Exercise requirements: Show all the lines in the data below that include the word "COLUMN".

§ §

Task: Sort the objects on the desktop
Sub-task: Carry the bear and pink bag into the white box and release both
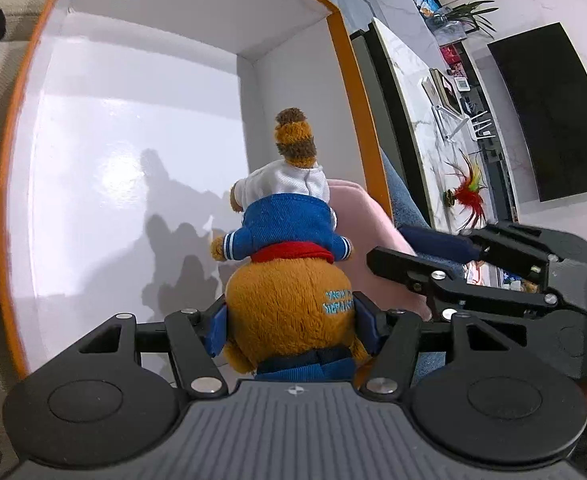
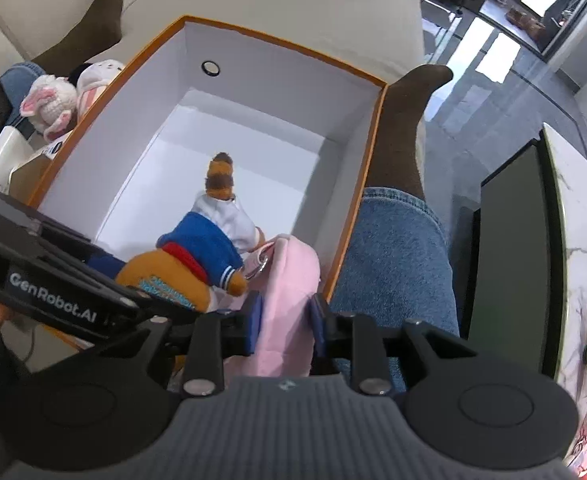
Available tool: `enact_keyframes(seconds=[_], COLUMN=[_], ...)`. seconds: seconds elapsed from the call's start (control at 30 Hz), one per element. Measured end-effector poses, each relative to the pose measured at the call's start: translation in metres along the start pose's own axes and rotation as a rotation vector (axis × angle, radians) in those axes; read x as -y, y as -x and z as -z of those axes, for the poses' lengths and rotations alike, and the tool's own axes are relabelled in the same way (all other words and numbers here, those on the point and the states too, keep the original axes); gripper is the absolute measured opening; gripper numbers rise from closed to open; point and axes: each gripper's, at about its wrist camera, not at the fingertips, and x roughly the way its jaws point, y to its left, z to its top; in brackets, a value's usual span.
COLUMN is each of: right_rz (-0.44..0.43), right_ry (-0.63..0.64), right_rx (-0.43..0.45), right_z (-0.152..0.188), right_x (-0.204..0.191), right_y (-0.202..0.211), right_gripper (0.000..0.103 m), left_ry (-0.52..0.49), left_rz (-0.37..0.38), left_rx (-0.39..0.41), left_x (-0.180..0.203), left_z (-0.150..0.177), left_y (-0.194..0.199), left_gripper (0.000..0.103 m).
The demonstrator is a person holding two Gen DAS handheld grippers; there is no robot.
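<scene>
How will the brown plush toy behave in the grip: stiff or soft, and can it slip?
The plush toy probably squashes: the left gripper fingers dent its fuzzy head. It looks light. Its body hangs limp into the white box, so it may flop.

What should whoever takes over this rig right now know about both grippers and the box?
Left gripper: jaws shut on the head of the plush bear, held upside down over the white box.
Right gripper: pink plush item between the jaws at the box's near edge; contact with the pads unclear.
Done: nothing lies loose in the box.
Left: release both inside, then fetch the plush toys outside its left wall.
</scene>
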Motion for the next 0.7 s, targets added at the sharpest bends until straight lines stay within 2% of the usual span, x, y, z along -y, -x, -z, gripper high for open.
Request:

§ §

Exercise result:
Available tool: `enact_keyframes(seconds=[_], COLUMN=[_], ...)`. seconds: seconds elapsed from the call's start (control at 30 Hz), one per element. Measured end-effector poses, each relative to the pose measured at the call's start: translation in metres along the start pose's own axes and rotation as a rotation vector (axis × angle, radians) in those axes; read x as -y, y as -x and z as -z of those axes, for the poses' lengths and rotations alike, and the tool's own axes are relabelled in the same way (all other words and numbers here, those on the point and the states too, keep the original axes); gripper is the absolute measured opening; gripper numbers rise from closed to open; point and axes: each gripper's, at about its wrist camera, not at the fingertips, and x roughly the way its jaws point, y to its left, z to its top; in brackets, a value's usual span.
COLUMN is each of: right_rz (-0.44..0.43), right_ry (-0.63..0.64), right_rx (-0.43..0.45), right_z (-0.152..0.188), right_x (-0.204..0.191), right_y (-0.202..0.211), right_gripper (0.000..0.103 m), left_ry (-0.52..0.49), left_rz (-0.37..0.38), left_rx (-0.39..0.41), left_x (-0.180..0.203), left_z (-0.150..0.177), left_y (-0.194..0.199), left_gripper (0.000..0.103 m).

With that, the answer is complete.